Aim of the exercise:
Repeat the listing below line by line, exactly, leaving its pictures behind.

Data section:
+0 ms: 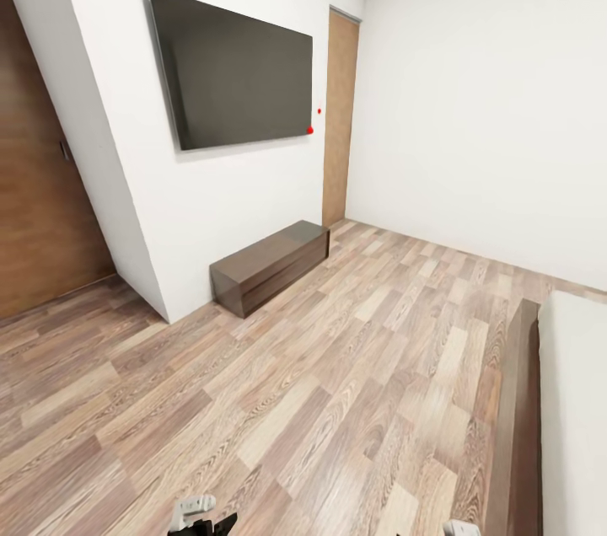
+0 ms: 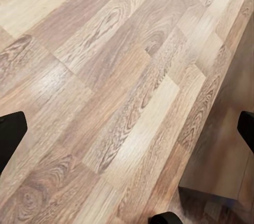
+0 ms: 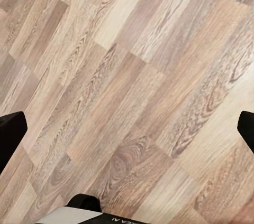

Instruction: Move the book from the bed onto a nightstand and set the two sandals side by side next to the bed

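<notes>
Wooden floor planks (image 1: 337,367) were seen across most of the room, in pale and brown tones. At the right edge of the head view a corner of the bed (image 1: 573,401) was visible, with its dark frame and pale mattress; its long side ran away from the robot. The book, the sandals and the nightstand could not be located from this position. A long low cabinet (image 1: 270,265) stood against the wall under a dark screen (image 1: 236,68).

The left hand (image 2: 127,129) was held spread over bare floor, its fingertips (image 2: 10,131) far apart with nothing between them. The right hand (image 3: 127,129) was spread in the same way and also carried nothing. Since the bed lay to the robot's right, the right arm was judged nearer to it; a turn of the base toward that side is probably needed first.
</notes>
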Motion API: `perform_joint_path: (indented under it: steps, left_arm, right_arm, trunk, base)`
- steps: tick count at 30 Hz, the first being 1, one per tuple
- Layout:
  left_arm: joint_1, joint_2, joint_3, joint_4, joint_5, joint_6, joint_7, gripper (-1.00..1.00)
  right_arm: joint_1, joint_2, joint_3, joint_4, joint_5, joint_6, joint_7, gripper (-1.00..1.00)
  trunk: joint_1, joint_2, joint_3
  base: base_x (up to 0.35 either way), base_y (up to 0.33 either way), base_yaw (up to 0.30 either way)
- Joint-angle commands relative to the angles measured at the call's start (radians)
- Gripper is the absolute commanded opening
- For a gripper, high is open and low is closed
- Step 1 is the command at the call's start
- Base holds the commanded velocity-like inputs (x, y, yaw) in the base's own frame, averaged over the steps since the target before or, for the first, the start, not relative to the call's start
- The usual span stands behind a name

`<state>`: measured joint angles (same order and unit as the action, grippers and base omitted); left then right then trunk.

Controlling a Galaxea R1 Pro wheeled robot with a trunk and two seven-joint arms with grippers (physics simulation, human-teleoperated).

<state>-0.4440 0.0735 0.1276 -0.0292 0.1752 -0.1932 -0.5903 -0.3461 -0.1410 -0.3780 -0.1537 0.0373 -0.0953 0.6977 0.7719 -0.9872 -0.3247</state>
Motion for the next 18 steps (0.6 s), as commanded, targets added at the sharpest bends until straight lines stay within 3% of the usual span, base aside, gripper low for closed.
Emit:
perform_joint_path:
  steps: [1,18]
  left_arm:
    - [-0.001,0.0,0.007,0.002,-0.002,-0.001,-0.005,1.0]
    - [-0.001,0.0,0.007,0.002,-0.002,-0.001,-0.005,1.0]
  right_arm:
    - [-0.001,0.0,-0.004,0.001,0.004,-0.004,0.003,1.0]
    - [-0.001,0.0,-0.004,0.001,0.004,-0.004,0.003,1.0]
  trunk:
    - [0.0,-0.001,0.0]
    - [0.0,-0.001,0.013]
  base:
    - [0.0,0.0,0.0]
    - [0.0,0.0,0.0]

Answer box:
+0 ms: 
+0 ms: 
+0 ms: 

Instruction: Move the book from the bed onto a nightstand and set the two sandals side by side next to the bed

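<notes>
Wooden floor planks (image 1: 337,367) were seen across most of the room, in pale and brown tones. At the right edge of the head view a corner of the bed (image 1: 573,401) was visible, with its dark frame and pale mattress; its long side ran away from the robot. The book, the sandals and the nightstand could not be located from this position. A long low cabinet (image 1: 270,265) stood against the wall under a dark screen (image 1: 236,68).

The left hand (image 2: 127,129) was held spread over bare floor, its fingertips (image 2: 10,131) far apart with nothing between them. The right hand (image 3: 127,129) was spread in the same way and also carried nothing. Since the bed lay to the robot's right, the right arm was judged nearer to it; a turn of the base toward that side is probably needed first.
</notes>
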Motion API: `perform_joint_path: (indented under it: steps, left_arm, right_arm, trunk, base)`
- steps: tick count at 30 Hz, the first being 1, one per tuple
- Layout:
  left_arm: joint_1, joint_2, joint_3, joint_4, joint_5, joint_6, joint_7, gripper (-1.00..1.00)
  right_arm: joint_1, joint_2, joint_3, joint_4, joint_5, joint_6, joint_7, gripper (-1.00..1.00)
  trunk: joint_1, joint_2, joint_3
  base: base_x (up to 0.35 either way), base_y (up to 0.33 either way), base_yaw (up to 0.30 either way)
- Joint-angle commands relative to the angles measured at the call's start (radians)
- Gripper is the absolute commanded opening
- For a gripper, high is open and low is closed
- Step 1 is the command at the call's start
- Base holds the commanded velocity-like inputs (x, y, yaw) in the base's own frame, averaged over the steps since the target before or, for the first, the start, not relative to the call's start
- The usual span stands behind a name

`<state>`: measured joint angles (same order and unit as the action, grippers and base omitted); left then right then trunk.

Controlling a Galaxea R1 Pro wheeled robot with a trunk and two seven-joint arms with grippers (physics simulation, human-teleoperated).

<state>-0.4440 0.0735 0.1276 -0.0292 0.1752 -0.1932 -0.5903 -0.3461 -0.1410 -0.3780 -0.1537 0.0373 -0.0953 0.6977 0.7719 -0.9872 -0.3247</state>
Motion for the next 18 steps (0.6 s), as commanded, targets added at the sharpest bends until straight lines stay within 3% of the usual span, base aside, gripper low for closed.
Emit:
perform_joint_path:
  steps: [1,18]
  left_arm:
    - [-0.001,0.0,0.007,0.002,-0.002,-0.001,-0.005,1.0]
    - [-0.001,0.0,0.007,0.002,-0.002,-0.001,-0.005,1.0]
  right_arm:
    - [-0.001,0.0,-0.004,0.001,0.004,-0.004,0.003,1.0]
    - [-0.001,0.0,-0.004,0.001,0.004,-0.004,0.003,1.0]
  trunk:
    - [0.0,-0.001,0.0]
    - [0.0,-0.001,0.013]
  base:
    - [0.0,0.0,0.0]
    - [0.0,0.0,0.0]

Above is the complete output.